_What you need to do_
Write the listing out once more, identical to the original but without pictures.

_Given data_
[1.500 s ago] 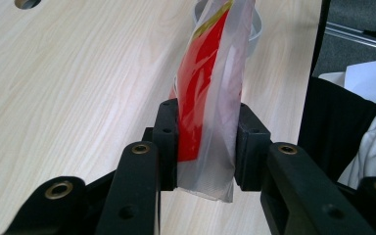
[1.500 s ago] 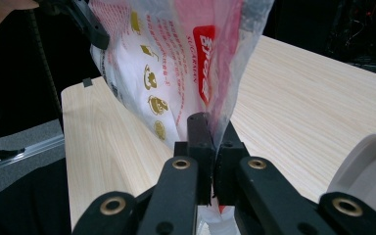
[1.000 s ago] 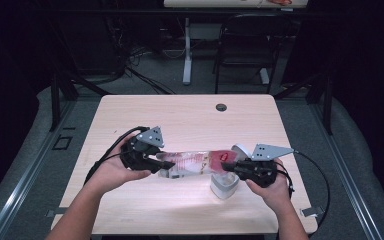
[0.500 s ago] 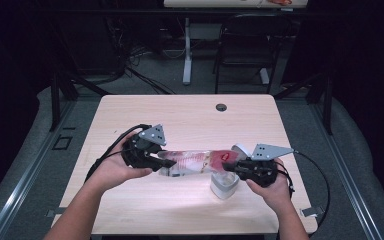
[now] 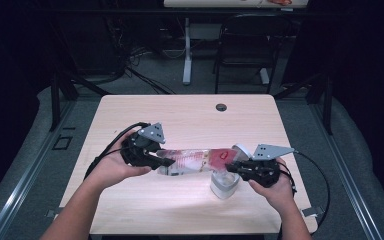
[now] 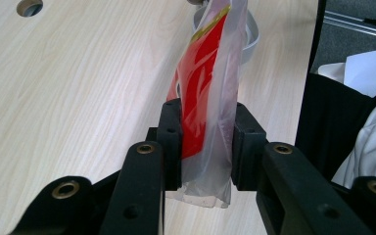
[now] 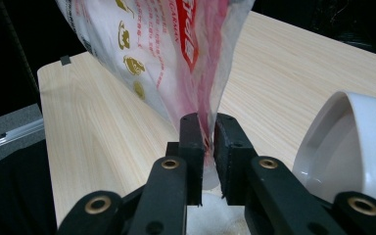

_Solution to the exercise_
[1.500 s ago] 
[1.500 s ago] 
[1.000 s ago] 
[0.500 s ago] 
[now] 
[now] 
[now] 

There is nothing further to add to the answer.